= ACTION ITEM =
Beneath this instruction is a block of data; output from it exactly the lines that run from the one containing "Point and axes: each" through the one containing "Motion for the", inclusive.

= SUPPLIED INFORMATION =

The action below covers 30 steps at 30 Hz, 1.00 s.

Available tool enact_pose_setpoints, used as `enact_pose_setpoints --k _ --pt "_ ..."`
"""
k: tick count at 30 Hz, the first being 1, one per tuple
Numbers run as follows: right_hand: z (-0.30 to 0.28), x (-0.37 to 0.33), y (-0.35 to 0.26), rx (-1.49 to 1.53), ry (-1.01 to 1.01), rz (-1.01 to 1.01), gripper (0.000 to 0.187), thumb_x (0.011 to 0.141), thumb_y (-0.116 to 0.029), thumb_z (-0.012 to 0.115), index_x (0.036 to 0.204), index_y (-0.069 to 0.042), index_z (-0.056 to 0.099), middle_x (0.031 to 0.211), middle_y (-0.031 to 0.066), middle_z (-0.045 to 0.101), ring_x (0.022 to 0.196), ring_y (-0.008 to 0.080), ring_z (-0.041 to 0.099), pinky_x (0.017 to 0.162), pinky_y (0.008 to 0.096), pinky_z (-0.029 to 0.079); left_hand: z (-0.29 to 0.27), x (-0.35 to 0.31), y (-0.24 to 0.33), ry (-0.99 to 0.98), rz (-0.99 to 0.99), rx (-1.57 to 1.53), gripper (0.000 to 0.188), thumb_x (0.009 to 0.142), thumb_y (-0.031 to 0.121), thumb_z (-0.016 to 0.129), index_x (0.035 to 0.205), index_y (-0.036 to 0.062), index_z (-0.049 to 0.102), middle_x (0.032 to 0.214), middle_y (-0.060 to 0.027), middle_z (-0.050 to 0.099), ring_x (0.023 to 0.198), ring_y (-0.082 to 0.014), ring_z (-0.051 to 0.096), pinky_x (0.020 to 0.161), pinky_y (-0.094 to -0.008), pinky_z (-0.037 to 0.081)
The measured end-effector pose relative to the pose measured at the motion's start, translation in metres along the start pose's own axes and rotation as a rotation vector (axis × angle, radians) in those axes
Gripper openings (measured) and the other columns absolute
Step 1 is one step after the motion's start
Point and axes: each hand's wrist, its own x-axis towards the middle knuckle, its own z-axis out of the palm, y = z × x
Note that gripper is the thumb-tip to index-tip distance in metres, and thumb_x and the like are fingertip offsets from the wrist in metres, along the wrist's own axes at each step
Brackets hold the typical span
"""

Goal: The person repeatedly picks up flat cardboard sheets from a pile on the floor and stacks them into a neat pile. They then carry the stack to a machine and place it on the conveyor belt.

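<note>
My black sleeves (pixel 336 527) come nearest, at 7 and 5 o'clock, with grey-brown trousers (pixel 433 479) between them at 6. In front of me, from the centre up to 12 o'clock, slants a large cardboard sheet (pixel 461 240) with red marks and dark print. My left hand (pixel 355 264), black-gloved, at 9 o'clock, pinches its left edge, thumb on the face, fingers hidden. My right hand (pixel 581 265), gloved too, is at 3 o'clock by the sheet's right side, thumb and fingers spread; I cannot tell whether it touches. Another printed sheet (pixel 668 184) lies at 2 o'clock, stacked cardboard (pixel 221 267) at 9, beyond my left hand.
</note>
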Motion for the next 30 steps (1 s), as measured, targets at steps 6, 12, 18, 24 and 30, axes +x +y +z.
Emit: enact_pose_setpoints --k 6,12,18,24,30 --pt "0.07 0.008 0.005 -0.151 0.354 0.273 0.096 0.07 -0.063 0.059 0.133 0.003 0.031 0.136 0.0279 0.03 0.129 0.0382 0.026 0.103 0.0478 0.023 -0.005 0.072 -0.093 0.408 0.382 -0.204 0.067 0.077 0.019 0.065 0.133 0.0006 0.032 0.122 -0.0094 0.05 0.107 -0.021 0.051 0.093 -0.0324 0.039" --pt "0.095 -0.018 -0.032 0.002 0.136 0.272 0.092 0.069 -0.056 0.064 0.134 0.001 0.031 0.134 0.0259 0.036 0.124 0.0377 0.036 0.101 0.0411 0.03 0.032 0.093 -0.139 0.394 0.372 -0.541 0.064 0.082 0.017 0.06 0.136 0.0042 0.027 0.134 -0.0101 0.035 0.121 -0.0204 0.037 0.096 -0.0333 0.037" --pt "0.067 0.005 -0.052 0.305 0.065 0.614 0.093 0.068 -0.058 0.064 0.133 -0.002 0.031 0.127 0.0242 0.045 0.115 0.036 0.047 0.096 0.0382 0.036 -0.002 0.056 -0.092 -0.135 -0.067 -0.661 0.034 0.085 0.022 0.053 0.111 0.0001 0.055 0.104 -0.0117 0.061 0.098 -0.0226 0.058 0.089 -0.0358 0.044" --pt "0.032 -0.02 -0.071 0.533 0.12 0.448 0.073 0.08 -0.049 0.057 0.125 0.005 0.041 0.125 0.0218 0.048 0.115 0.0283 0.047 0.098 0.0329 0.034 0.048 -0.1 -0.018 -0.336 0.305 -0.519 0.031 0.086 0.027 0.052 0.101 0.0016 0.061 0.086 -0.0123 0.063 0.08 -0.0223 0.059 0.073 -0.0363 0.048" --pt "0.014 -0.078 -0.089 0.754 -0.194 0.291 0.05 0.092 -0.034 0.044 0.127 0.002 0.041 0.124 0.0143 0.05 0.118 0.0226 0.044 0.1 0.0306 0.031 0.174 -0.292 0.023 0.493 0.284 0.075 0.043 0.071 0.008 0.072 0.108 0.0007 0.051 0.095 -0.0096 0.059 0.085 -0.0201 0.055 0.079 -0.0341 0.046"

= ANSWER TO THIS PROBLEM =
Point and axes: each hand's wrist, its own x-axis towards the middle knuckle, its own z-axis out of the palm, y = z × x
Note that gripper is the thumb-tip to index-tip distance in metres, and thumb_x and the like are fingertip offsets from the wrist in metres, along the wrist's own axes at each step
Brackets hold the typical span
"""

Goal: The person repeatedly picks up flat cardboard sheets from a pile on the floor and stacks them into a neat pile. They then carry the stack to a machine and place it on the conveyor belt.

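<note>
My black sleeves (pixel 336 527) come nearest, at 7 and 5 o'clock, with grey-brown trousers (pixel 433 479) between them at 6. In front of me, from the centre up to 12 o'clock, slants a large cardboard sheet (pixel 461 240) with red marks and dark print. My left hand (pixel 355 264), black-gloved, at 9 o'clock, pinches its left edge, thumb on the face, fingers hidden. My right hand (pixel 581 265), gloved too, is at 3 o'clock by the sheet's right side, thumb and fingers spread; I cannot tell whether it touches. Another printed sheet (pixel 668 184) lies at 2 o'clock, stacked cardboard (pixel 221 267) at 9, beyond my left hand.
</note>
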Motion for the next 30 steps (1 s), as measured, targets at steps 6, 12, 18, 24 and 30, axes +x +y +z.

That finishes the output.